Overall, the in-hospital mortality (20.3%) of the present series of patients was high. It was higher than that reported by the STS risk score (7.7%) and the De Feo score (9.1%). In the present authors’ opinion, the more advanced age (5–10 years) of patients, as well as the higher rates of preoperative severe renal impairment, congestive heart failure, perivalvular complications, and emergency/salvage surgical priority of the present series, could give reason for this poor result. Besides, the De Feo score has been devised for native-valve IE, and consequently, there were no cases of prosthetic valve endocarditis among the patients from whom the score has been derived. When compared with other similar series of patients in the literature, the rate of acute kidney injury (15.2%) of the present series was found to be elevated. This could be due to the unusually high rates of preoperative severe renal impairment (36.2%) and documented renal embolism (4.3%), as well as to routine use of high doses of norepinephrine in these patients with very low peripheral vascular resistance.
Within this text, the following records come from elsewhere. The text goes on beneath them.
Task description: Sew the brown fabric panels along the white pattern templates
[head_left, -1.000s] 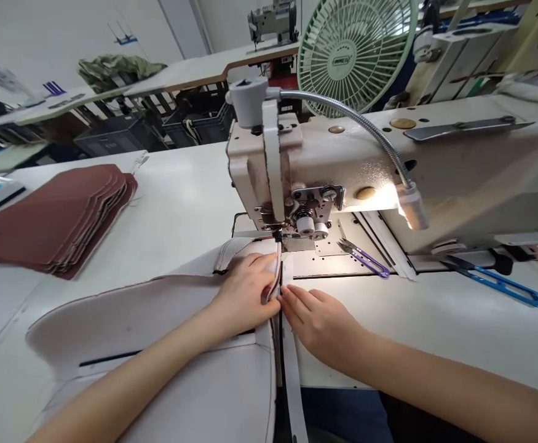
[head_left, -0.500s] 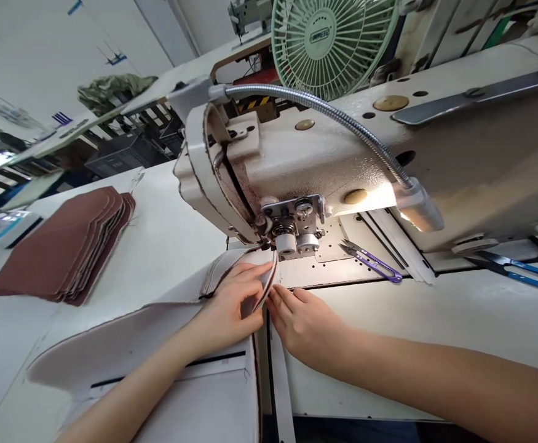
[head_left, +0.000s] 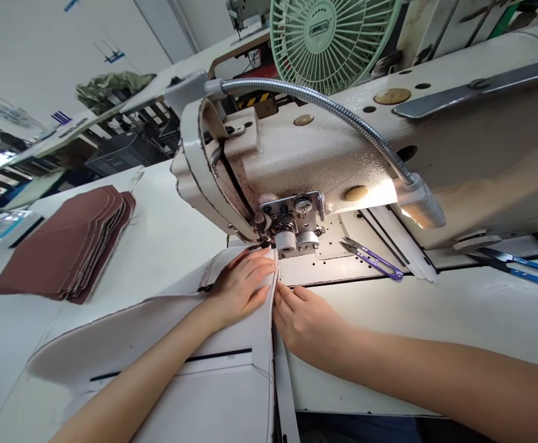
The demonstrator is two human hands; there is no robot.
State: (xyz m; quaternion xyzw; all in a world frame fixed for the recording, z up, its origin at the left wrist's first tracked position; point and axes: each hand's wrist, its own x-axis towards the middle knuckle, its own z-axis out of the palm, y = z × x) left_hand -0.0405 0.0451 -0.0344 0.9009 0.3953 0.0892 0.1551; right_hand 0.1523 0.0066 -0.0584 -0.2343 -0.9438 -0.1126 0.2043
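Observation:
My left hand point(head_left: 240, 288) lies flat, fingers stretched out, pressing a large white fabric panel point(head_left: 149, 332) onto the table just before the presser foot of the cream sewing machine point(head_left: 324, 154). My right hand point(head_left: 303, 320) sits right beside it, fingertips pinched on the panel's right edge where a white strip point(head_left: 284, 394) runs down off the table. The needle area is partly hidden behind the machine head.
A stack of brown cut fabric pieces point(head_left: 70, 243) lies at the left. Purple thread snips point(head_left: 374, 261) rest on the machine bed, blue-handled scissors point(head_left: 527, 271) at the right. A gooseneck lamp point(head_left: 416, 200) and green fan point(head_left: 333, 37) stand above.
My left hand has gone from pinching the fabric edge to lying flat on the panel. The folded-up edge now lies down near the presser foot. The view tilted left.

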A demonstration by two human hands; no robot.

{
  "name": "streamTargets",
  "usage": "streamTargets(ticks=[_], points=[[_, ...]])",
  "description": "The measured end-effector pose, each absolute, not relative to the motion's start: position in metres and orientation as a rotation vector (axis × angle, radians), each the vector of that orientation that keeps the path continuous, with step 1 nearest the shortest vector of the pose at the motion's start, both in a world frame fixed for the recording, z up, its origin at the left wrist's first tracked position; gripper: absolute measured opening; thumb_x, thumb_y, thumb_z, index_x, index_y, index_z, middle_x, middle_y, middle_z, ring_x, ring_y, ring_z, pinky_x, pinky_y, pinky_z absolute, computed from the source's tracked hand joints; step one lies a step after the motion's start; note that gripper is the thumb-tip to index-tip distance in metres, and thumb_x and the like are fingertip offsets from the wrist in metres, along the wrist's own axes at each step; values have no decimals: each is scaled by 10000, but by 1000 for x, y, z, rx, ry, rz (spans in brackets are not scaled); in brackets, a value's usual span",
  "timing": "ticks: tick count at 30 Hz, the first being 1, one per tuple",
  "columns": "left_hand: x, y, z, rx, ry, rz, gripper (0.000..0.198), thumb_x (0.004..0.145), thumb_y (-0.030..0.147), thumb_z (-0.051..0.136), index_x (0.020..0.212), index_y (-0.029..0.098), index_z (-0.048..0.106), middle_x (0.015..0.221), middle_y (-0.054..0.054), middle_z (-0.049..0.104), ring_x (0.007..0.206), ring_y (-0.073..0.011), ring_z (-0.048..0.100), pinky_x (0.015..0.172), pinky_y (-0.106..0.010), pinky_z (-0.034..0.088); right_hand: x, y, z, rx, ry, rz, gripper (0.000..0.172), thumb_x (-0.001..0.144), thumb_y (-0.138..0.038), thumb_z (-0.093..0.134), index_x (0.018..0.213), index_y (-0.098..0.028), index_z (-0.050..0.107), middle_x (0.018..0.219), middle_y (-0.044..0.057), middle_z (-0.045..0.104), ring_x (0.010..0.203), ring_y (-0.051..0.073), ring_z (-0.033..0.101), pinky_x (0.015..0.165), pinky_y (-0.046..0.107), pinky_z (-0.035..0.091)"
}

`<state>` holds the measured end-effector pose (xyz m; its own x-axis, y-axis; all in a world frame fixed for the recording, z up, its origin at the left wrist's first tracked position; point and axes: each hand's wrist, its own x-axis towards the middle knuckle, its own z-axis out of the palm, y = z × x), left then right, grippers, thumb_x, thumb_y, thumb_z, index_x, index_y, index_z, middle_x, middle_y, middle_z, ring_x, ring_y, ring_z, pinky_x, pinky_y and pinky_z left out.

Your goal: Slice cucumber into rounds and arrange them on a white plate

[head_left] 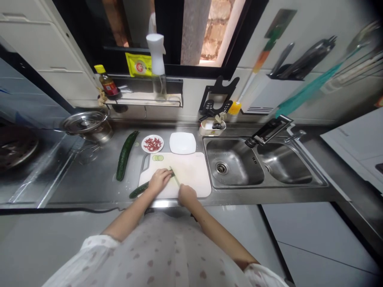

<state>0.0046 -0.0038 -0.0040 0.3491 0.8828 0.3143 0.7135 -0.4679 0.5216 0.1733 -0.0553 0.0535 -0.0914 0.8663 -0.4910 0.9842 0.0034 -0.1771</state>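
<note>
A dark green cucumber (139,190) lies slantwise over the lower left of the white cutting board (197,175). My left hand (160,179) is closed over it from above, so its middle part is hidden. In my right hand (187,195) is a knife (175,177), its narrow blade pointing away from me and standing right beside the cucumber's cut end. The fingers of this hand are wrapped round the handle, which they cover. Several pale cucumber slices (158,158) rest near the board's upper left corner.
Left of the board lies a whole cucumber (127,155). Behind it stand a small plate of chopped red and white pieces (152,144) and a white square plate (182,143). A double sink (236,175) adjoins on the right; a lidded steel pot (89,125) stands at the back left.
</note>
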Motion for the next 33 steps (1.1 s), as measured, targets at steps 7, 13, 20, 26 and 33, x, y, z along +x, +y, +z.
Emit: streamTargets(ticks=[7, 13, 20, 26, 33], points=[[5, -3, -4, 2311, 1422, 831, 236, 932, 274, 501, 1068, 220, 686, 989, -60, 664, 920, -184, 570, 840, -327, 470, 170, -52, 60, 1938, 1996, -719, 298, 912, -95, 361, 1097, -120, 594, 1000, 159, 683, 1003, 221, 653, 799, 288, 477], [3, -2, -7, 2319, 1410, 818, 243, 926, 271, 506, 1083, 225, 686, 1014, -61, 661, 938, -186, 568, 849, -328, 472, 161, -35, 56, 1968, 2025, -720, 309, 918, -104, 357, 1101, -126, 605, 1010, 161, 683, 1010, 211, 649, 797, 280, 467], [3, -3, -4, 2314, 1414, 835, 242, 925, 264, 507, 1084, 230, 686, 1019, -62, 659, 943, -186, 567, 859, -330, 473, 153, -19, 55, 2005, 2083, -718, 327, 918, -122, 354, 1114, -118, 616, 1041, 162, 687, 1002, 198, 645, 802, 271, 453], [4, -4, -7, 2324, 1420, 829, 240, 920, 259, 512, 1081, 227, 687, 1035, -62, 653, 958, -188, 562, 868, -331, 472, 157, -25, 57, 1998, 2054, -733, 328, 908, -112, 361, 1112, -126, 618, 1031, 153, 690, 997, 202, 650, 787, 270, 457], [5, -4, -8, 2321, 1434, 820, 227, 921, 257, 511, 1064, 236, 686, 1009, -54, 655, 939, -185, 563, 845, -323, 476, 167, -45, 55, 1988, 2003, -723, 293, 905, -108, 387, 1093, -134, 611, 995, 159, 690, 996, 211, 655, 788, 282, 465]])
The primary limitation of the present study is the retrospective nature of the analysis performed on a relatively small number of patients. Also, the long period of data collection in a single center does certainly limit the value of the new score derived from the analysis. The ANCLA score has not been validated using other more numerous datasets. Of course, this validation will be performed with further data collected prospectively. However, a positive internal validation procedure based on bootstrap was performed. Because the causative microbial agents were not identified in about 28% of cases, there is a possibility that such unrecognized organisms might be associated to an increased mortality rate after surgery. This study did not evaluate the contribution to mortality risk of potentially important factors such as antibiotic treatment and preoperative patient preparation. The impact of different strategies of myocardial protection and of techniques such as intraoperative ultrafiltration on the risk of death was not taken into account. Another limitation is that the ANCLA score performance was measured in the patients from whom it had been derived; consequently, it was expected that the score would perform better than the other scoring systems considered in predicting in-hospital death after surgery for IE. Yet, no external validation of the score was performed.

Conclusions

For patients with IE undergoing surgery, preoperative risk stratification is of utmost importance. However, to predict in-hospital mortality after cardiac surgery in these critically ill patients, aspecific and relatively complex scoring systems derived from large populations of patients are being used. Specific and simpler predictive systems such as the ANCLA score could aid a rapid and reliable framing of the patient with IE. Of course, further large validation studies are necessary before introducing the ANCLA score into the clinical practice.